The [Observability Pipelines Worker](https://docs.datadoghq.com/observability_pipelines/legacy.md#observability-pipelines-worker) can ingest logs from many different sources. If you have an Amazon S3 bucket that is receiving logs from an external system, such as AWS CloudTrail or CloudWatch, you can configure the Worker to ingest those logs. The setup uses Observability Pipelines Worker's Amazon S3 source, which requires configuring an Amazon SQS queue to receive event notifications from the S3 bucket. The event notification then informs the Worker to collect the new log events in the S3 bucket.

This guide walks you through the following steps:

1. Create an Amazon SQS Topic to receive S3 event notifications
1. Enable event notifications on the S3 bucket
1. Create an IAM role to provide the Worker only the necessary permissions
1. Configure the Worker to receive notifications from the SQS queue and to collect logs from the S3 bucket
1. Configure the Worker to separate out batched S3 log events

## Prerequisites{% #prerequisites %}

- You have [installed](https://docs.datadoghq.com/observability_pipelines/legacy/setup.md) and [configured](https://docs.datadoghq.com/observability_pipelines/legacy/configurations.md) the Observability Pipelines Worker to collect data from your sources and route it to your destinations.
- You are familiar with [the basics of configuring Observability Pipelines](https://docs.datadoghq.com/observability_pipelines/legacy/configurations.md).

## Create an Amazon SQS topic to receive S3 notifications{% #create-an-amazon-sqs-topic-to-receive-s3-notifications %}

In the Amazon SQS console, provision a new queue specific to this configuration. This keeps any changes you make to it separate from any other log analysis tools that you are using.

1. Go to the [Amazon SQS console](https://console.aws.amazon.com/sqs/home).
1. Click **Create queue** to provision a new queue specific to this configuration.
1. Enter a name for the queue.
1. In the **Access policy** section, click the **Advanced** button.
1. Copy and paste the below example JSON object into the advanced access policy section.

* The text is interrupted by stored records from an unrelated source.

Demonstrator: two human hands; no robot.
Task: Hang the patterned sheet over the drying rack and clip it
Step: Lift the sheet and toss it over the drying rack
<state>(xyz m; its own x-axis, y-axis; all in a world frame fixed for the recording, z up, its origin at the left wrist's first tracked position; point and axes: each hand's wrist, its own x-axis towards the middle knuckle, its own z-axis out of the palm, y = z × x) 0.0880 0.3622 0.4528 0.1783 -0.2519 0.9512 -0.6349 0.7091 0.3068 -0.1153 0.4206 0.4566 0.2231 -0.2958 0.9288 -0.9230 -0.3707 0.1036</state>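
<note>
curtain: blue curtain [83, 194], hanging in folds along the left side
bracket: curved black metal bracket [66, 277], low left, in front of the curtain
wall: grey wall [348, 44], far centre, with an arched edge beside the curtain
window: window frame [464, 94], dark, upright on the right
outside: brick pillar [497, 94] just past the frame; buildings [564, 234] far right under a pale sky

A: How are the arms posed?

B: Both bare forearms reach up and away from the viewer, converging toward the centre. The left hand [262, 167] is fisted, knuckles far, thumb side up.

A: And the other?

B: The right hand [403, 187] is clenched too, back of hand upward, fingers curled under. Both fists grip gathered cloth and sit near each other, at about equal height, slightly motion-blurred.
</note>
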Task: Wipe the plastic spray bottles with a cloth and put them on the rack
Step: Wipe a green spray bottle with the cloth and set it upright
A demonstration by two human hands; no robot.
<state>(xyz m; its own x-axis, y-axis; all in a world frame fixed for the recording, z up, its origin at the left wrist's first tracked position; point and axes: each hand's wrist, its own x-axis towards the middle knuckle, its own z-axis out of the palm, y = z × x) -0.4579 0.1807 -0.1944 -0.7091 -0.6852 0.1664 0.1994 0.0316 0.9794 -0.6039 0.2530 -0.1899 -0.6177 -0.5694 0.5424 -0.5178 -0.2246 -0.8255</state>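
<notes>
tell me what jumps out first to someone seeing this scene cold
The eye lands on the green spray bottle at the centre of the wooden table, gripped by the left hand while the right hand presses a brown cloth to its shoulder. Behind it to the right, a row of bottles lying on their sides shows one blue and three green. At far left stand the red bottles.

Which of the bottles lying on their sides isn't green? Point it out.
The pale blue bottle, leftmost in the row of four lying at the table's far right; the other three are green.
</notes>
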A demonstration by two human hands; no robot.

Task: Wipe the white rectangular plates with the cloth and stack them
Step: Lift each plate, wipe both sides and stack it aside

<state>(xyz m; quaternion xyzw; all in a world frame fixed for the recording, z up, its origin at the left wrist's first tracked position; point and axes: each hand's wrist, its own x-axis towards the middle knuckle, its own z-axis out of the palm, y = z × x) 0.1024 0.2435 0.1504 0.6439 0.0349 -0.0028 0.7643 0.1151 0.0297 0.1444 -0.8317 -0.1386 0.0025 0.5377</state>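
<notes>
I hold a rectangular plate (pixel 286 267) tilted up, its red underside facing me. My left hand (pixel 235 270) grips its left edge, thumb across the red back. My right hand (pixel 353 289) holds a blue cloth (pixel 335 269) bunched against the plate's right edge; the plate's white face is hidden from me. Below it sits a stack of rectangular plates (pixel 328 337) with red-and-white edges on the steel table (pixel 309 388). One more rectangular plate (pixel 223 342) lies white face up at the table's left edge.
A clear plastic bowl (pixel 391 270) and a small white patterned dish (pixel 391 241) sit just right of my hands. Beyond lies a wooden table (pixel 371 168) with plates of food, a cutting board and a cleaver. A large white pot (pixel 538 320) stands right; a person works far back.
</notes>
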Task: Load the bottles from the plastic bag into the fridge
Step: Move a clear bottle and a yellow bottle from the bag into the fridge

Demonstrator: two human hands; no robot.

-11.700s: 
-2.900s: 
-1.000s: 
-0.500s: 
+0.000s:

It configures the queue and allows the S3 bucket to send event notifications. Replace `${REGION}`, `${AWS_ACCOUNT_ID}`, `${QUEUE_NAME}`, and `${BUCKET_NAME}` with the relevant AWS account information, the queue name, and the bucket name you just entered.
   ```json
     {
     "Version": "2008-10-17",
     "Id": "__default_policy_ID",
     "Statement": [
       {
         "Effect": "Allow",
         "Principal": {
           "Service": "s3.amazonaws.com"
         },
         "Action": "SQS:SendMessage",
         "Resource": "arn:aws:sqs:${REGION}:${AWS_ACCOUNT_ID}:${QUEUE_NAME}",
         "Condition": {
           "StringEquals": {
             "aws:SourceAccount": "${AWS_ACCOUNT_ID}"
           },
           "StringLike": {
             "aws:SourceArn": "arn:aws:s3:*:*:${BUCKET_NAME}"
           }
         }
       }
     ]
     }
```
1. Leave the other queue options as the defaults.
1. Click **Create queue**.

## Enable event notifications on the S3 bucket{% #enable-event-notifications-on-the-s3-bucket %}

1. In the [Amazon S3 console](https://console.aws.amazon.com/s3/), go to the S3 bucket that is collecting the logs that you want the Worker to ingest.
1. Click the **Properties** tab.
1. Go to the **Event notifications** section, and click **Create event notification**.
1. Enter a name for the event.
1. In the **Event types** section, click **All object create events**. The Worker only responds to object creation events, so those are the only events to which you need to subscribe.
1. In the **Destination** section, select **SQS queue** and then choose the SQS queue you created earlier.
1. Click **Save changes**.

The SQS queue should now be receiving messages for the Worker to process.

If you encounter the "Unable to validate the following destination configurations" error, check that the SQS access policy is set up correctly.

## Create an IAM role for the Worker{% #create-an-iam-role-for-the-worker %}

Create a separate IAM role for the Worker so that only the necessary permissions are provided.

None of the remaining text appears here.